Tag Archives: there are no rules

Turn your “first five” pages into fireworks

If you are querying (fiction) right now, like me, you will have learned, or are about to learn, the astronomical importance of your first five pages. They must be stellar. Genius. Da bomb. According to Elizabeth Sims, the very prospect of writing these pages “should not intimidate, but excite the hell out of you.”

I am working on a new Young Adult (YA) manuscript and once again, am squaring off with my first five pages. They have gotta rock. And they must be “honest, original, and brave” (thx Liz). So, in search of inspiration and technique tips on how to make my pages rock—and roll, I find myself on Jane Friedman’s award-winning blog, There Are No Rules. This is my ultimate go-to site for help and advice from the pros. This woman is on fire; she is a vault of information awesomeness for writers, like you and me. And who doesn’t love a late-sleeping, bourbon-drinking editor?

Let’s talk about the opening of your novel. Very few agents or editors will even read beyond the first page, first five pages tops. If your opening doesn’t grab them, you are paper toast. In those first five pages, you have to establish a hook, introduce a protagonist, highlight the main story problem, and establish the story’s setting, genre, and tone. And of course, not neglect your job of entertaining the reader. Page turns. You need page turns (or finger swooshes for all you e-readers out there).  

Jane has critiqued thousands of first pages and offers a superabundance of advice for compelling openings and killer characterization. She also did this really cool thing where she tweeted a stream of tips for opening pages. Score!

My top 10 favourite tweeted tips from Jane’s First-Five Critiques:

  • Don’t start stories that start in the conditional perfect. Just get to the REAL world, please!
  • Avoid dialogue that offers mini-biographies of people (to fill reader in on back story).
  • Avoid story openings w/characters asleep or waking up. Almost as annoying: Openings w/characters watching other characters sleep.
  • Most difficult part of 1st page critiques: Many writers have not found rhythm yet. Best way to illustrate, click here.
  • Problematic: Opening up w/character’s inner monologue, contemplating themselves/life. Are you as good as Dostoevsky?
  • I love an opening that in 300 words can make me really fall in love with (or hate) a character. I’m hooked!
  • I do not recommend you start your story w/character thinking, “This isn’t happening.” (This opening is in fact quite common!)
  • Very tough: Starting your story w/dialogue & little/no indication of who is speaking or what context is. Readers get lost.
  • Most writers overwrite. More detail/description, more explaining than needed. Even I do it. But you have to go back & cut cut cut!
  • Least favorite opening: Description of perfect weather outside, w/character waking in bed, peering out window, thinking about day.

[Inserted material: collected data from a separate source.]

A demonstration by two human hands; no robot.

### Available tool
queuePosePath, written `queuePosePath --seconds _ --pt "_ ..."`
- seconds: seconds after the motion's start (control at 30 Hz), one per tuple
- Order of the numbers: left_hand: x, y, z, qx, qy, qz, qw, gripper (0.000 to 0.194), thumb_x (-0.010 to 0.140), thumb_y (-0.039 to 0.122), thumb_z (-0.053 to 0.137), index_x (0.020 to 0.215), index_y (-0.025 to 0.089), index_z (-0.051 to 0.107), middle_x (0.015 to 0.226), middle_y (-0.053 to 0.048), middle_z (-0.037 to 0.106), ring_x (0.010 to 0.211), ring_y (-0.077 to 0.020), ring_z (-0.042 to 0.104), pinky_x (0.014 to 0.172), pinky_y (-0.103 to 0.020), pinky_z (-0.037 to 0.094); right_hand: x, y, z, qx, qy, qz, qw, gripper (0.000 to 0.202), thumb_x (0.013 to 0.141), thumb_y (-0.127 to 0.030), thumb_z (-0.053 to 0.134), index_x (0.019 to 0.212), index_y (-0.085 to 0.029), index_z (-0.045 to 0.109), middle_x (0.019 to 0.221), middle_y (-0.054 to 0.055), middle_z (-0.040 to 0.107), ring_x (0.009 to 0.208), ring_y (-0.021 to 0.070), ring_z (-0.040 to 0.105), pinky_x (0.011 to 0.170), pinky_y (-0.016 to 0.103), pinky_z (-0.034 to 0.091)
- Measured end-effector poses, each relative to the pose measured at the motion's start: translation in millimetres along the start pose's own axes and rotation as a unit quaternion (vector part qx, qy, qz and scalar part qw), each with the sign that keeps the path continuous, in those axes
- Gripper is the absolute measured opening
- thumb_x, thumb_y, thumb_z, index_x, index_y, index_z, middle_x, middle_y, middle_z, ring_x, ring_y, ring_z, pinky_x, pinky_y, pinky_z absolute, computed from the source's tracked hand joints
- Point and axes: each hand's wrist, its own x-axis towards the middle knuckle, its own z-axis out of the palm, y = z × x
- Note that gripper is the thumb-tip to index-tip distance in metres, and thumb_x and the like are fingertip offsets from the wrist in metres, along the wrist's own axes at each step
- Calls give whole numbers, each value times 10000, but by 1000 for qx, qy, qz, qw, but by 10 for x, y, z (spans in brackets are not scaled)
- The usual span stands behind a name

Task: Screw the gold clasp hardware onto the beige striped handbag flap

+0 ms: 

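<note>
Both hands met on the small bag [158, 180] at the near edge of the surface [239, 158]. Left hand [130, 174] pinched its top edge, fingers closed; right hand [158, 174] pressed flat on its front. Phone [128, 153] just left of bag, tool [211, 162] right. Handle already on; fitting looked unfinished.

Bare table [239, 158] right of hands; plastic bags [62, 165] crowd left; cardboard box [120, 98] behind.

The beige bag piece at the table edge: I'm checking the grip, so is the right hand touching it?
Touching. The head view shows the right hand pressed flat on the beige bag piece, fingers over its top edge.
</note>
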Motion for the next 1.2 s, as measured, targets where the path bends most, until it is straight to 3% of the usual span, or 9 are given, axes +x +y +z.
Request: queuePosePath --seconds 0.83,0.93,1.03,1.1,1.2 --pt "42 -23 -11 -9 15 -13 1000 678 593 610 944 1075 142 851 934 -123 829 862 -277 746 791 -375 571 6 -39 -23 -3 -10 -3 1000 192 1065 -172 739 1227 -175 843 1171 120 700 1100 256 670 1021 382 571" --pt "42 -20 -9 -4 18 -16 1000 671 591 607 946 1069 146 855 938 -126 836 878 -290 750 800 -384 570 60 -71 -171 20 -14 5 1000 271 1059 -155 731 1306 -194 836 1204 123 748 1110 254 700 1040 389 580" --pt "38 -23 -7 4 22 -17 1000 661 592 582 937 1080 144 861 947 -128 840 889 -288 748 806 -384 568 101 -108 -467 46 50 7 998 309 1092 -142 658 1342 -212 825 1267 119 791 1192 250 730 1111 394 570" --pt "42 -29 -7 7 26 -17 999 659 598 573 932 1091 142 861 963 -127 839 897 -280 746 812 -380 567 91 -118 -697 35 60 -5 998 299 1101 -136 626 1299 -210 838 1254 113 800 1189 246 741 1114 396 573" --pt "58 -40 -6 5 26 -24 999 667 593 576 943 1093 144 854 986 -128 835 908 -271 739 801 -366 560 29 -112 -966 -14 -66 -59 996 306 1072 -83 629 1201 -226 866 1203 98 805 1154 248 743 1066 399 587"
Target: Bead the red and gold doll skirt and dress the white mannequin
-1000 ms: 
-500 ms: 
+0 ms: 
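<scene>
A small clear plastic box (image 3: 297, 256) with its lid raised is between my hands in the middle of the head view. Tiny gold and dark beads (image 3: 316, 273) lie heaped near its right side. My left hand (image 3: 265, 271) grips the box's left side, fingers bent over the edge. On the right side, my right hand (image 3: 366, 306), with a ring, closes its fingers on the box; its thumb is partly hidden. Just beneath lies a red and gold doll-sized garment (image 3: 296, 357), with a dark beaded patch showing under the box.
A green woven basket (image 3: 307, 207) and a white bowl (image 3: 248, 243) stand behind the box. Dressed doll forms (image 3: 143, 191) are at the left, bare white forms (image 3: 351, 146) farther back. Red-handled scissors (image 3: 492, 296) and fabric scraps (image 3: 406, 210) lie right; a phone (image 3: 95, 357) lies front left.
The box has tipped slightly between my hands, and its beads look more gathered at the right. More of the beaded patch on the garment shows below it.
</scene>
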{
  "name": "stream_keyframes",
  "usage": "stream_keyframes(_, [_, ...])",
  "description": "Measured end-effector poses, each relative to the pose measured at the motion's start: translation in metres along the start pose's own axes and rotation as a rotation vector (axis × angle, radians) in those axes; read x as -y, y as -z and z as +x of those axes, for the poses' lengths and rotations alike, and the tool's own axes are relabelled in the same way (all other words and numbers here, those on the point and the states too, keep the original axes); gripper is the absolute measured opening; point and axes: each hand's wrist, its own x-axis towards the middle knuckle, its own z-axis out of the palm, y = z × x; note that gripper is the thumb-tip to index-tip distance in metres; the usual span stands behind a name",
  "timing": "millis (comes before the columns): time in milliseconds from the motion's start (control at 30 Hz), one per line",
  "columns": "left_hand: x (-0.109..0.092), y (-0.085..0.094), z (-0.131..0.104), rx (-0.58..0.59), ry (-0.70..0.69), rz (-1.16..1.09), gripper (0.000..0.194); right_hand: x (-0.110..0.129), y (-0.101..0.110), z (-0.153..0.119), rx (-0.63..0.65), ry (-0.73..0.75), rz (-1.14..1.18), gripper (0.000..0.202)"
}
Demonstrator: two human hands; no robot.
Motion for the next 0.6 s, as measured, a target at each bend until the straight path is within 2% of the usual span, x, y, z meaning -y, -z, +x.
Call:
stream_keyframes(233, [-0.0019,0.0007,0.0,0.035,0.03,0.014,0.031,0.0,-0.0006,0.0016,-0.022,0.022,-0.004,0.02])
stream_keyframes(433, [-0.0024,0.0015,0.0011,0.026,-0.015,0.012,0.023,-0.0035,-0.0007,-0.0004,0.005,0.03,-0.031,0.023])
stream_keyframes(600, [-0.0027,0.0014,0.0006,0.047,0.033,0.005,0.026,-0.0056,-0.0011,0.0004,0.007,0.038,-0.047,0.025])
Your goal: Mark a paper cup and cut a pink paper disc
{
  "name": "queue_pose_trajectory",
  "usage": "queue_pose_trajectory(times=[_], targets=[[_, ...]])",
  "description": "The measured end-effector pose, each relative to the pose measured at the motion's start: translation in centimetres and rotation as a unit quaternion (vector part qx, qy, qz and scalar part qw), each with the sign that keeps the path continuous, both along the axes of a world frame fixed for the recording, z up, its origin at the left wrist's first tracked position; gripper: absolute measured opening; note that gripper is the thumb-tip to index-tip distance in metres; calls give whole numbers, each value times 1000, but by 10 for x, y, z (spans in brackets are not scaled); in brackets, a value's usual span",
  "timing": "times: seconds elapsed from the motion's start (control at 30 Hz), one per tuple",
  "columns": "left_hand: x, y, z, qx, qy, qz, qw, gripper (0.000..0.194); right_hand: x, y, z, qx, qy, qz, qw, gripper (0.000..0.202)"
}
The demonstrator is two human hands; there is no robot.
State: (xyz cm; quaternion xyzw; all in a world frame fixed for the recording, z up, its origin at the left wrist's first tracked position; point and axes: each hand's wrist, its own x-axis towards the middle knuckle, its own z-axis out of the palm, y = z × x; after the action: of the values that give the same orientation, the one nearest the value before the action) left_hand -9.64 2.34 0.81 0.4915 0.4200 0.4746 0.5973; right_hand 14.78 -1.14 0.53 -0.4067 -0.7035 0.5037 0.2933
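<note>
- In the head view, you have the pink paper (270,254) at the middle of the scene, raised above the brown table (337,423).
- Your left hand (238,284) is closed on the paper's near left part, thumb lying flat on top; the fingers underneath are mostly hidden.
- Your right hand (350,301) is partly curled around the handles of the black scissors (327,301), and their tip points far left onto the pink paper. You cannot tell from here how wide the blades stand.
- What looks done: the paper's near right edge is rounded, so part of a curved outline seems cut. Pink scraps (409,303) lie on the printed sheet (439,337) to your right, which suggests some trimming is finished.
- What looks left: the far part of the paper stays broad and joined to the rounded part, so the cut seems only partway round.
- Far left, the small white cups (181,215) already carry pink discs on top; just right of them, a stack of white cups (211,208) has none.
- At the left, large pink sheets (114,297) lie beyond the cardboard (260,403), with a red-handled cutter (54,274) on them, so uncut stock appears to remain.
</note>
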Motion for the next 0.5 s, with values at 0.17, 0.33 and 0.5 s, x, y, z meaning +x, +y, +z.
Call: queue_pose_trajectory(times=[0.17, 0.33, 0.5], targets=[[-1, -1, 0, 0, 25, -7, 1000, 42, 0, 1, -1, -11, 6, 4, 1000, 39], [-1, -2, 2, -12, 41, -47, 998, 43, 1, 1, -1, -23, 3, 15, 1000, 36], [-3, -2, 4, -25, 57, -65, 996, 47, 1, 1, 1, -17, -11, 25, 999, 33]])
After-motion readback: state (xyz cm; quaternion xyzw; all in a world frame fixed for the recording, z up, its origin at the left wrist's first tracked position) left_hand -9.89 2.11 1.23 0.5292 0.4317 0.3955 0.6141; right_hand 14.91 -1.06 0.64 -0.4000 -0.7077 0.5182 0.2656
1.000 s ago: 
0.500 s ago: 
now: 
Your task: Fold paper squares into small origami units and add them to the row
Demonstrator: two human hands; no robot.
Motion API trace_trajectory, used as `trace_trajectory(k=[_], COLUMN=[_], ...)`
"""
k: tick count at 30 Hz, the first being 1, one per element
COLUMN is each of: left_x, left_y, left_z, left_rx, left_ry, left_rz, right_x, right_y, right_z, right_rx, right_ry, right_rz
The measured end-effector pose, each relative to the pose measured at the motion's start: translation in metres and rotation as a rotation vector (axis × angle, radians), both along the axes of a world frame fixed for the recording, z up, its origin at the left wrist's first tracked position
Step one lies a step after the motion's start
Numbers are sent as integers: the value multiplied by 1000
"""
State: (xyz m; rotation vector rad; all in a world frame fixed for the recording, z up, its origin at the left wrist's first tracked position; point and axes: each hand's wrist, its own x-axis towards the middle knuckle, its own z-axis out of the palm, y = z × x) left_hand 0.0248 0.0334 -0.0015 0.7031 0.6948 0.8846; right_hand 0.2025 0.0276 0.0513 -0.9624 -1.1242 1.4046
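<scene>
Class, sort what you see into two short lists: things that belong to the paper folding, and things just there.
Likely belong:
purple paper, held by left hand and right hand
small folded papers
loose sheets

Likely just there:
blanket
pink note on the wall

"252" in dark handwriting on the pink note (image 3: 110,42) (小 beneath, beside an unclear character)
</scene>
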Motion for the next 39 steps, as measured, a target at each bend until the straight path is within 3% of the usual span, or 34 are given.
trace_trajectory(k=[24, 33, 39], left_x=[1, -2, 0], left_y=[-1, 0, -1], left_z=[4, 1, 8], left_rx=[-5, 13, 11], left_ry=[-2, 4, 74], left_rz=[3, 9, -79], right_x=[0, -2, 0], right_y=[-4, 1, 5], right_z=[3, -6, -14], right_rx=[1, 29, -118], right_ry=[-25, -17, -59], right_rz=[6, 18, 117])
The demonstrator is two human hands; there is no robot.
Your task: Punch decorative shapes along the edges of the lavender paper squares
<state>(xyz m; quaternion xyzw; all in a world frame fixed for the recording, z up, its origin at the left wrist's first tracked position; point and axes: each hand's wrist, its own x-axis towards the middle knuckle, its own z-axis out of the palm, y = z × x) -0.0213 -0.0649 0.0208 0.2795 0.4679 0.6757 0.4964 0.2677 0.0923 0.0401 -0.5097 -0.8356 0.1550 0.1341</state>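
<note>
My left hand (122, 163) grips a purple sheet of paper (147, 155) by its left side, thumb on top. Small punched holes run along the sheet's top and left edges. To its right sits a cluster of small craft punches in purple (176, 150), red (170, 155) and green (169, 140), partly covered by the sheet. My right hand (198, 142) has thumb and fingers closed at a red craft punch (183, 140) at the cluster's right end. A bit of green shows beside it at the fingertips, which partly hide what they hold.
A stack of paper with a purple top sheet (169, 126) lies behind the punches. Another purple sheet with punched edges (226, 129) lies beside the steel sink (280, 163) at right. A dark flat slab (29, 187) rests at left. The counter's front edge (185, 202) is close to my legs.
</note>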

Follow Jane (@JaneFriedman) on Twitter.

Looking for additional resources?

8 Ways to Write a 5-Star Chapter One

The First Five Pages: A Writer’s Guide to Staying Out of the Rejection Pile by Noah Lukeman

Hooked: Write Fiction that Grabs the Reader at Page One, by Les Edgerton

“Now is the time to gather your guts, smile and let it rip.”

                                                                                                    ~Elizabeth Sims

Time to go turn those first five pages into fireworks! Katy Perry would be proud.